▶ _INPUT DATA_

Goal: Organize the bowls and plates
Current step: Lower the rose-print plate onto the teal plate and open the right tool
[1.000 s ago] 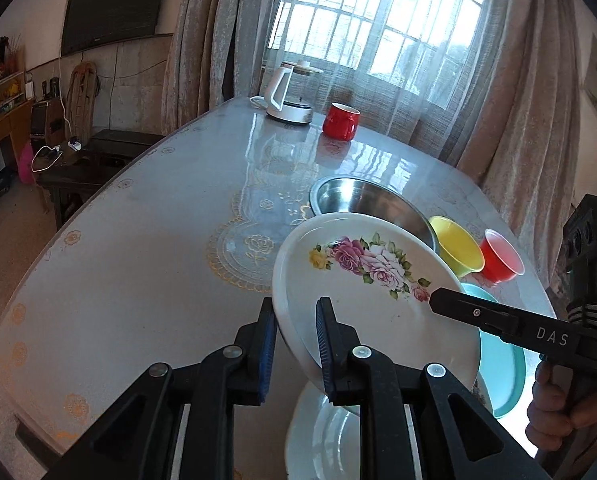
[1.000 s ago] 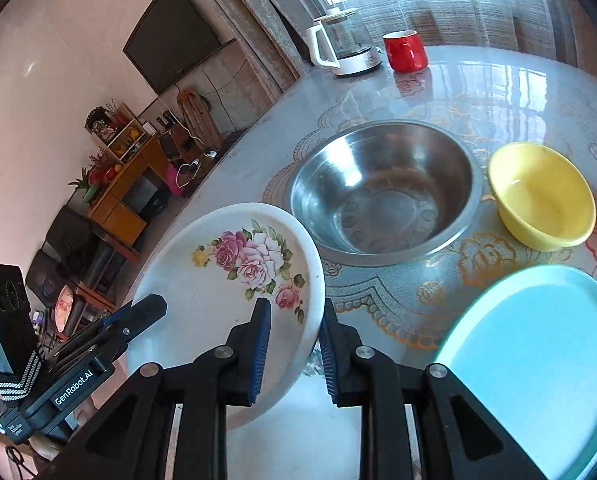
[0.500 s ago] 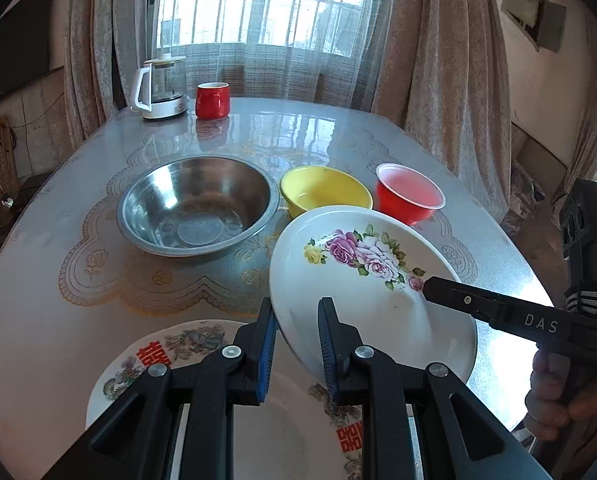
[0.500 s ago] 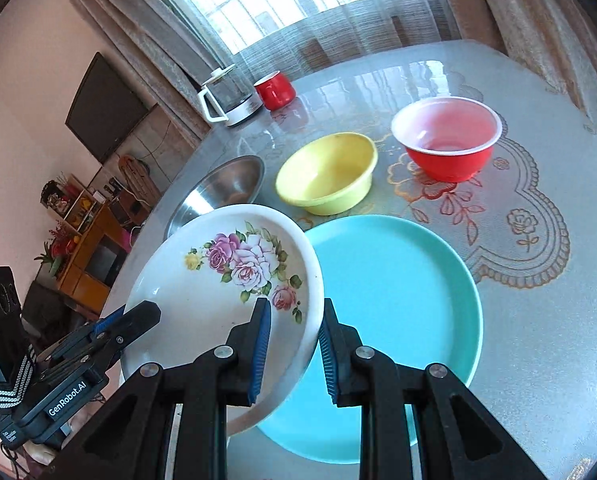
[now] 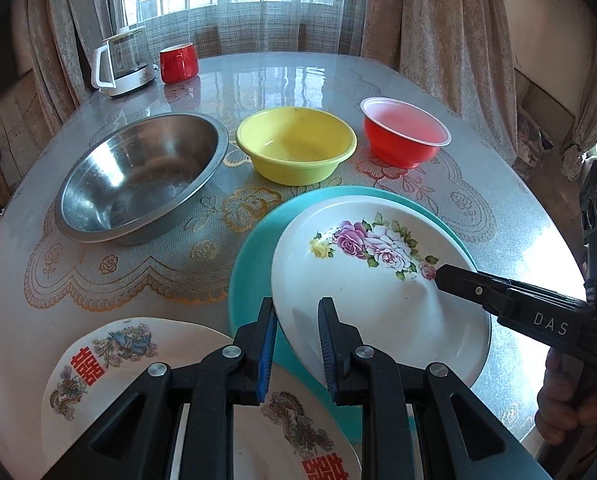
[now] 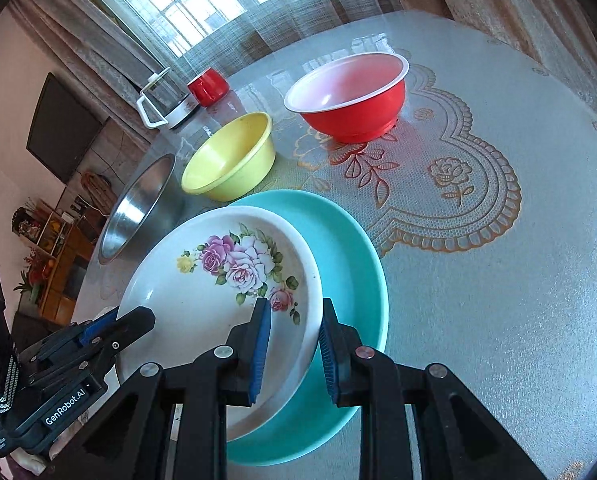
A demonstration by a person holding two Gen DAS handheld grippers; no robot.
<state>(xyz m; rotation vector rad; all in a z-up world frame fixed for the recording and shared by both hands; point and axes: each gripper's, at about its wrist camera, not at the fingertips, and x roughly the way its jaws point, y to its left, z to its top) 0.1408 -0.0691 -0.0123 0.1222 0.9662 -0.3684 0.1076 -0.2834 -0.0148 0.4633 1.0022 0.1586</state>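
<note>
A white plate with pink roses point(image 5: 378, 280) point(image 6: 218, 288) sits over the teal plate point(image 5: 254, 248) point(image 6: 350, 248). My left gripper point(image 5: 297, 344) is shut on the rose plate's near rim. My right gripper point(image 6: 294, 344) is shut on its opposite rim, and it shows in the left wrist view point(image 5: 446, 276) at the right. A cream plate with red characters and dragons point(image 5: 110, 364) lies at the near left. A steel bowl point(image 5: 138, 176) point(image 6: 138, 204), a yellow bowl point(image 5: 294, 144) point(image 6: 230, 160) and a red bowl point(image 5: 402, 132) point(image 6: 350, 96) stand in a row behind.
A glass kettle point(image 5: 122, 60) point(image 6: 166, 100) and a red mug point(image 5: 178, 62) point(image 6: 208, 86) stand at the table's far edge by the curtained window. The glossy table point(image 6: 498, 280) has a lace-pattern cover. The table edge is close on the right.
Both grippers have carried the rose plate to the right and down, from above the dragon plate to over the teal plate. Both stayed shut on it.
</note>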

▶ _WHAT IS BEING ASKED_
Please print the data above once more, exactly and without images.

▶ _THE COMPLETED TASK_
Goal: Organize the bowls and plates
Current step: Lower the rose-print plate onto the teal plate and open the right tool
[1.000 s ago] 
[1.000 s ago] 
[0.500 s ago] 
[0.500 s ago] 
[now] 
[now] 
A demonstration by a person holding two Gen DAS handheld grippers; no robot.
<state>(xyz m; rotation vector rad; all in a z-up world frame fixed for the recording and shared by both hands; point and axes: each gripper's, at about its wrist camera, not at the fingertips, and x roughly the way its jaws point, y to its left, z to its top) 0.1408 -0.0691 -0.0123 0.1222 0.9662 -0.3684 0.1076 -0.2834 -0.0148 0.4633 1.0022 0.1586</state>
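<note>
A white plate with pink roses point(image 5: 378, 280) point(image 6: 218, 288) sits over the teal plate point(image 5: 254, 248) point(image 6: 350, 248). My left gripper point(image 5: 297, 344) is shut on the rose plate's near rim. My right gripper point(image 6: 294, 344) is shut on its opposite rim, and it shows in the left wrist view point(image 5: 446, 276) at the right. A cream plate with red characters and dragons point(image 5: 110, 364) lies at the near left. A steel bowl point(image 5: 138, 176) point(image 6: 138, 204), a yellow bowl point(image 5: 294, 144) point(image 6: 230, 160) and a red bowl point(image 5: 402, 132) point(image 6: 350, 96) stand in a row behind.
A glass kettle point(image 5: 122, 60) point(image 6: 166, 100) and a red mug point(image 5: 178, 62) point(image 6: 208, 86) stand at the table's far edge by the curtained window. The glossy table point(image 6: 498, 280) has a lace-pattern cover. The table edge is close on the right.
Both grippers have carried the rose plate to the right and down, from above the dragon plate to over the teal plate. Both stayed shut on it.
</note>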

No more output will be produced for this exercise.